Directions for this task =
Repeat the data below exactly, dropping any pictures it holds.

━━━━

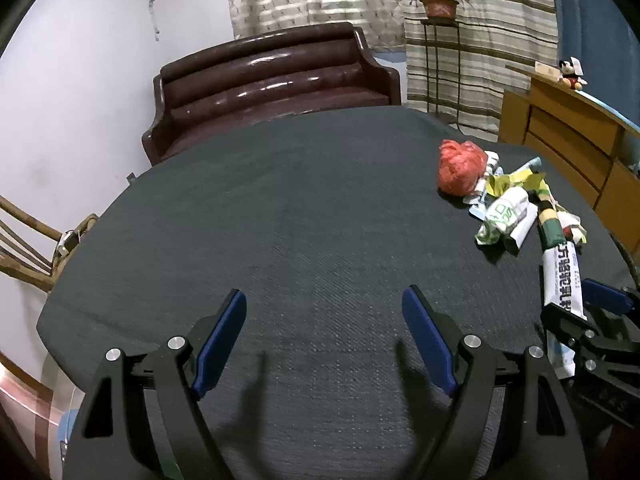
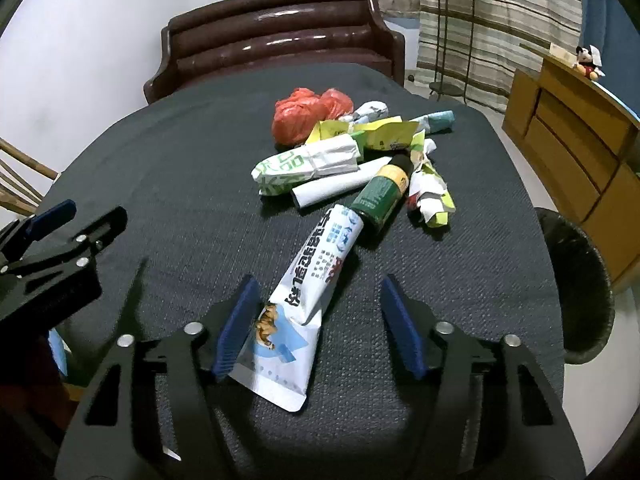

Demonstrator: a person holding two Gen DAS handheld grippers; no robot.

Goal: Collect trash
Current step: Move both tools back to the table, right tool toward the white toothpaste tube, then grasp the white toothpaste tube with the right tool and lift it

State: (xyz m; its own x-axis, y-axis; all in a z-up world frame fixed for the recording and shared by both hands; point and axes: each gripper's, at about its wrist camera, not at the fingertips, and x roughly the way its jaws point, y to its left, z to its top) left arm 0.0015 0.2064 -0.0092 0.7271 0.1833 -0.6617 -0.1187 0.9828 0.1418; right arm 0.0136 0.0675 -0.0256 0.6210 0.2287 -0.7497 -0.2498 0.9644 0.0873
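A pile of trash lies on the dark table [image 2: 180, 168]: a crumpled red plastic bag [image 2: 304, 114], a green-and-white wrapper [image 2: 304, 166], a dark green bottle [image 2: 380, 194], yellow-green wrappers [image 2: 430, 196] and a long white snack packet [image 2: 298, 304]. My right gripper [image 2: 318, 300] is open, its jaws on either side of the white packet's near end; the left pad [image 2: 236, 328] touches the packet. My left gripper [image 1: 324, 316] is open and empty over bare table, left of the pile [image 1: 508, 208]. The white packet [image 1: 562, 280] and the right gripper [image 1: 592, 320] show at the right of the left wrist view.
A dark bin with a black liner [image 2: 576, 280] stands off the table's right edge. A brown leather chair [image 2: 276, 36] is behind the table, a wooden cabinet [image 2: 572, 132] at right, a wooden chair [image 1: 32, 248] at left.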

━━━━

Task result =
Demonstrator: a person holding two Gen DAS handheld grippers; no robot.

Goal: Collect trash
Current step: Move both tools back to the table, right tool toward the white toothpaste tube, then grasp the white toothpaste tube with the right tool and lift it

State: (xyz m; its own x-axis, y-axis; all in a z-up world frame fixed for the recording and shared by both hands; point and axes: each gripper's, at about its wrist camera, not at the fingertips, and x roughly the way its jaws point, y to its left, z to its top) left arm 0.0015 0.2064 -0.0092 0.7271 0.1833 -0.6617 -0.1187 0.9828 0.1418; right arm 0.0136 0.0675 -0.0256 0.6210 0.2287 -0.7497 -0.2498 0.9644 0.0873
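A pile of trash lies on the dark table [image 2: 180, 168]: a crumpled red plastic bag [image 2: 304, 114], a green-and-white wrapper [image 2: 304, 166], a dark green bottle [image 2: 380, 194], yellow-green wrappers [image 2: 430, 196] and a long white snack packet [image 2: 298, 304]. My right gripper [image 2: 318, 300] is open, its jaws on either side of the white packet's near end; the left pad [image 2: 236, 328] touches the packet. My left gripper [image 1: 324, 316] is open and empty over bare table, left of the pile [image 1: 508, 208]. The white packet [image 1: 562, 280] and the right gripper [image 1: 592, 320] show at the right of the left wrist view.
A dark bin with a black liner [image 2: 576, 280] stands off the table's right edge. A brown leather chair [image 2: 276, 36] is behind the table, a wooden cabinet [image 2: 572, 132] at right, a wooden chair [image 1: 32, 248] at left.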

Whatever the exercise asked has now been answered.